Stefan Kebekus wrote a note about what he and Wilfried Huss have been doing with the
kviewshell application.
During the last few months, the KViewShell application has been greatly renovated and improved. While KViewShell was originally designed as a multi-purpose document viewer, it was so far only used as a basis for KDVI. Following popular demand, Wilfried Huss and Stefan Kebekus have started to write KViewShell plugins for other document formats. The current SVN version of the kdegraphics package contains plugins for DVI and FAX files, and for the increasingly important DJVU format (www.djvuzone.org), which offers full-text search, extremely high performance and unbelievably good compression rates for scanned documents. Since DJVU is the format of choice for scanned documents and is used by more and more academic institutions and digitalization projects worldwide, we considered a decent DJVU-viewer a "must have" for KDE.
Current features for KViewShell include:
- various view modes, including continuous page view and facing page view
- thumbnail and bookmark support (bookmarks are fully supported by the current DVI plugin)

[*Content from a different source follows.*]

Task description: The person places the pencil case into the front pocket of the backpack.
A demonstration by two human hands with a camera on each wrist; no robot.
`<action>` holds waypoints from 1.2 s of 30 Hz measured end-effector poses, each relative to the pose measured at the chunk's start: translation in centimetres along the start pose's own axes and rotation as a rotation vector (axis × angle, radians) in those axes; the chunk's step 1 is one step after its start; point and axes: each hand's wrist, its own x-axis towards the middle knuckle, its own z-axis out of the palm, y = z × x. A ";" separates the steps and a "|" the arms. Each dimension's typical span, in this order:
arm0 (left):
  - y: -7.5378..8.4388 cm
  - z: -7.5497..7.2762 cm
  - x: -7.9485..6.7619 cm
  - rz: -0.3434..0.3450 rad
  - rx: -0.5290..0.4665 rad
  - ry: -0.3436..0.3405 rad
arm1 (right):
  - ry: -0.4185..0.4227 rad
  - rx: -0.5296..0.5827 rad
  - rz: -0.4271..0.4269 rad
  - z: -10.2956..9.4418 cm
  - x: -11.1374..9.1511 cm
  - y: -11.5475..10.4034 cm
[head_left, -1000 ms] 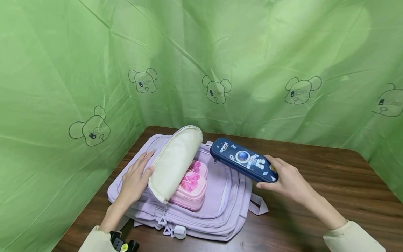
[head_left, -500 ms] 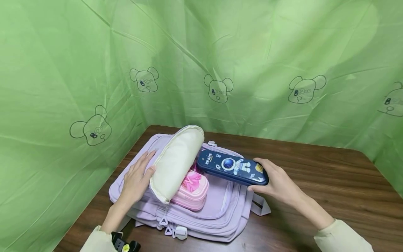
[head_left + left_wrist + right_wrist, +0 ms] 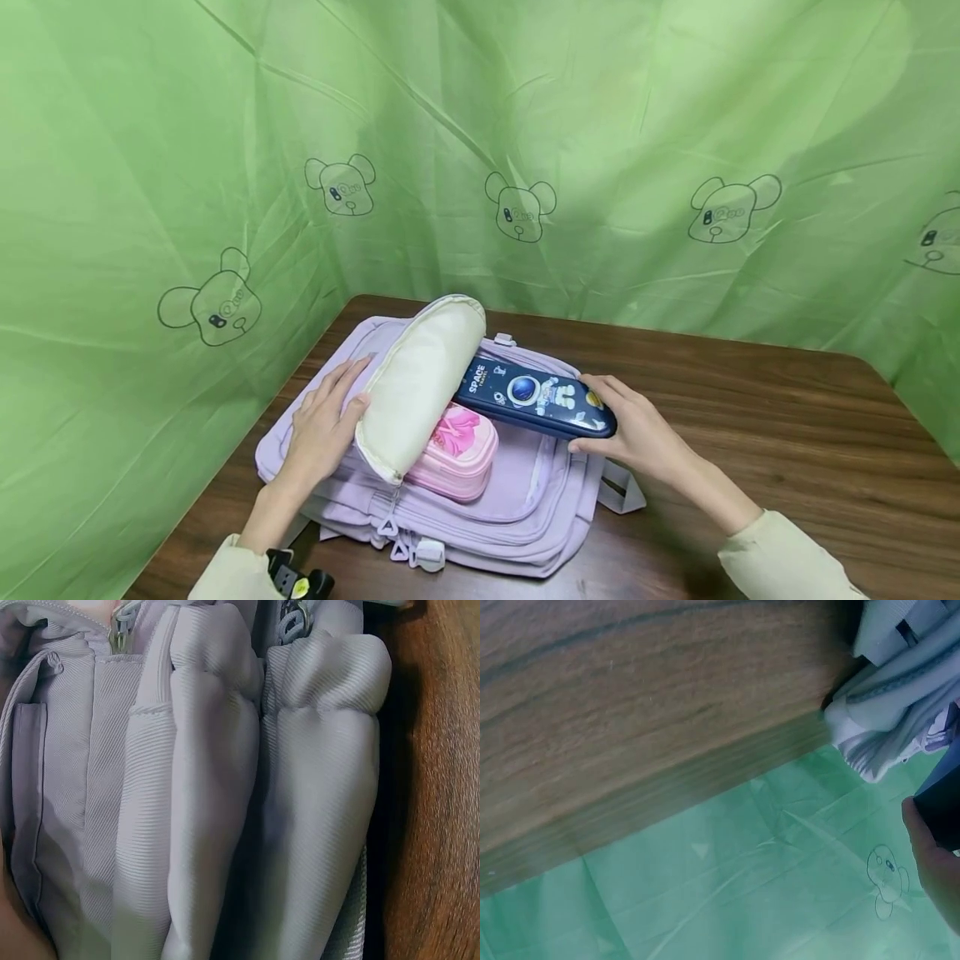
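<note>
A lilac backpack [image 3: 517,508] lies on the table, its front pocket unzipped and the cream-lined flap [image 3: 423,383] folded back to the left. My left hand [image 3: 322,421] rests on the bag beside that flap, fingers extended and thumb at the flap's edge. Inside the pocket sits a pink case [image 3: 457,454] with a flower print, partly covered by the flap. My right hand [image 3: 630,421] grips the right end of a navy pencil case [image 3: 536,400] with an astronaut print. Its left end is behind the flap, above and behind the pink case.
The brown wooden table [image 3: 750,417] extends right of the bag. A bag strap [image 3: 621,490] lies on it. Zipper pulls [image 3: 397,546] hang at the bag's near side. Green cloth [image 3: 600,150] with bear drawings stands behind and to the left.
My right hand has carried the navy pencil case left and lower, and its left end has gone into the pocket, behind the flap. The left hand stays in place.
</note>
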 end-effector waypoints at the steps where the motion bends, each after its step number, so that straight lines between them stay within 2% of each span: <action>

- a fullscreen-mode that is particularly useful for users with small displays
- full text search and copy-text-from-document functionality, currently supported by the DVI and DJVU plugins
- a good looking GUI that adapts on-the-fly to support the features of the file format of the document that is currently loaded
For the programmer, KViewShell has a well-documented plugin API with the FAX plugin as a reference documentation. At present, we are working on the performance of the DJVU plugin. Basic file editing functionality, similar to what Adobe Acrobat offers for PDF files, is already partially implemented in the DJVU plugin. An interface to OCR applications is also on our agenda.
We expect that kpdf, kghostview, KViewShell and the DVI, FAX, and DJVU plugins will eventually merge at some point in the future with a new document viewing application. This could be the programm oKular, which Piotr Szymanski is working on as a "Google Summer of Coding" project.